= Beginning of Section =
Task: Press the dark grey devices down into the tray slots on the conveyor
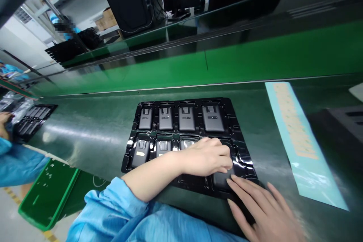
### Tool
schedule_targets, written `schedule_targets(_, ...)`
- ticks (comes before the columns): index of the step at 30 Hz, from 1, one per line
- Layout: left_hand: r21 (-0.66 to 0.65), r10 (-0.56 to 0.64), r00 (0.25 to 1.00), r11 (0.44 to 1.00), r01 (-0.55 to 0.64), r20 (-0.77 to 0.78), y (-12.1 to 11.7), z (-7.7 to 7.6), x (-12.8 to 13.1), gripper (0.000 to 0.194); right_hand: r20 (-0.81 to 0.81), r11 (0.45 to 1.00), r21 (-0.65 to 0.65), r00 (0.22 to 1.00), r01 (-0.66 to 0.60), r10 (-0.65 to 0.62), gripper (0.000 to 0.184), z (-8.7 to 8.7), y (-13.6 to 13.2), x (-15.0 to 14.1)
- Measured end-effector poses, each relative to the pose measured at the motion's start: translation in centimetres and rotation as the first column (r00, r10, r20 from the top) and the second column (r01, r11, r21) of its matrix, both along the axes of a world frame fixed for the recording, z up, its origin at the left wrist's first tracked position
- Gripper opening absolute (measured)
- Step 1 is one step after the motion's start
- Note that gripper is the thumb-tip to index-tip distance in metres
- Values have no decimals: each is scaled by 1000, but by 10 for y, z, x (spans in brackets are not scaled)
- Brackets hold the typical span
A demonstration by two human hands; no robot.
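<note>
A glossy black plastic tray [238,121] lies on the dark green bench, its pockets filled with several grey rectangular parts [166,118]. My left hand [208,157] reaches across the tray's near row, fingers curled down onto a grey part [222,179] in the near right pocket. My right hand [262,210] lies flat at the tray's near right corner, fingers apart, with its fingertips touching that same part's edge. One part at the near left carries a small yellow label [140,154].
A pale blue sheet of tan stickers [297,136] lies to the right of the tray. A green conveyor belt [255,60] runs behind. A co-worker's blue sleeve [17,162] and another black tray [32,119] are at the left. A green bin [48,193] sits below the bench.
</note>
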State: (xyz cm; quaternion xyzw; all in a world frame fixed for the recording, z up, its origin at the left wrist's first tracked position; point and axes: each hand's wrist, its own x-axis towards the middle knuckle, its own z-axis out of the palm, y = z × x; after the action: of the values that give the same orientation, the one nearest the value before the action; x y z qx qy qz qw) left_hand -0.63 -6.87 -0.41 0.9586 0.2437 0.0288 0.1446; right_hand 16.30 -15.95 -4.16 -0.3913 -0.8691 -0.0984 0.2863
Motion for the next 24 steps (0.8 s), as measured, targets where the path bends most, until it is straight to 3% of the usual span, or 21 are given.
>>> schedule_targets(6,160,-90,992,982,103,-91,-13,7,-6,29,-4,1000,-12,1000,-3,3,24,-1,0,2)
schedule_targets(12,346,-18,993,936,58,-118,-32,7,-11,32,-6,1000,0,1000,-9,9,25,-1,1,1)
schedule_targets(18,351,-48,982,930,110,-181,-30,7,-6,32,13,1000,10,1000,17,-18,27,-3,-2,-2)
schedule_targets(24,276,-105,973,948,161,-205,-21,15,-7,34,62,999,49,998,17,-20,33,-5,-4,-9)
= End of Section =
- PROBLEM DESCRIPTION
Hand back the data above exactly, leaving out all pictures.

- OUTPUT BELOW
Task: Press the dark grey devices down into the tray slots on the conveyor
### Tool
schedule_targets, written `schedule_targets(_, ...)`
- ticks (comes before the columns): index of the step at 30 Hz, from 1, one per line
- Layout: left_hand: r21 (-0.66 to 0.65), r10 (-0.56 to 0.64), r00 (0.25 to 1.00), r11 (0.44 to 1.00), r01 (-0.55 to 0.64), r20 (-0.77 to 0.78), y (-12.1 to 11.7), z (-7.7 to 7.6), x (-12.8 to 13.1), gripper (0.000 to 0.194); right_hand: r20 (-0.81 to 0.81), r11 (0.45 to 1.00), r21 (-0.65 to 0.65), r00 (0.22 to 1.00), r01 (-0.66 to 0.60), r10 (-0.65 to 0.62), gripper (0.000 to 0.184), z (-8.7 to 8.7), y (-13.6 to 13.2), x (-15.0 to 14.1)
- Measured end-effector poses, each relative to the pose measured at the motion's start: translation in centimetres and rotation as the first column (r00, r10, r20 from the top) and the second column (r01, r11, r21) of its matrix, both along the axes of a world frame fixed for the recording, z up, its origin at the left wrist's first tracked position
- Gripper opening absolute (measured)
- Step 1 is one step after the motion's start
- Note that gripper is the thumb-tip to index-tip distance in metres
- Values have no decimals: each is scaled by 1000, but by 10 for y, z, x (spans in brackets are not scaled)
- Brackets hold the typical span
A demonstration by two human hands; no robot.
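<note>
A glossy black plastic tray [238,121] lies on the dark green bench, its pockets filled with several grey rectangular parts [166,118]. My left hand [208,157] reaches across the tray's near row, fingers curled down onto a grey part [222,179] in the near right pocket. My right hand [262,210] lies flat at the tray's near right corner, fingers apart, with its fingertips touching that same part's edge. One part at the near left carries a small yellow label [140,154].
A pale blue sheet of tan stickers [297,136] lies to the right of the tray. A green conveyor belt [255,60] runs behind. A co-worker's blue sleeve [17,162] and another black tray [32,119] are at the left. A green bin [48,193] sits below the bench.
</note>
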State: (xyz cm; quaternion xyzw; all in a world frame fixed for the recording, z up, its origin at the left wrist's first tracked position; point and axes: each hand's wrist, its own x-axis towards the middle knuckle, its own z-axis out of the palm, y = z × x; after the action: of the values that give the same orientation, the one nearest the value before the action; x y z qx qy qz qw) left_hand -0.63 -6.87 -0.41 0.9586 0.2437 0.0288 0.1446; right_hand 16.30 -15.95 -4.16 -0.3913 -0.8691 -0.0984 0.2863
Motion for the next 24 steps (0.8 s), as measured, targets where the path bends most, until it is straight to 3% of the usual span, or 21 are given.
>>> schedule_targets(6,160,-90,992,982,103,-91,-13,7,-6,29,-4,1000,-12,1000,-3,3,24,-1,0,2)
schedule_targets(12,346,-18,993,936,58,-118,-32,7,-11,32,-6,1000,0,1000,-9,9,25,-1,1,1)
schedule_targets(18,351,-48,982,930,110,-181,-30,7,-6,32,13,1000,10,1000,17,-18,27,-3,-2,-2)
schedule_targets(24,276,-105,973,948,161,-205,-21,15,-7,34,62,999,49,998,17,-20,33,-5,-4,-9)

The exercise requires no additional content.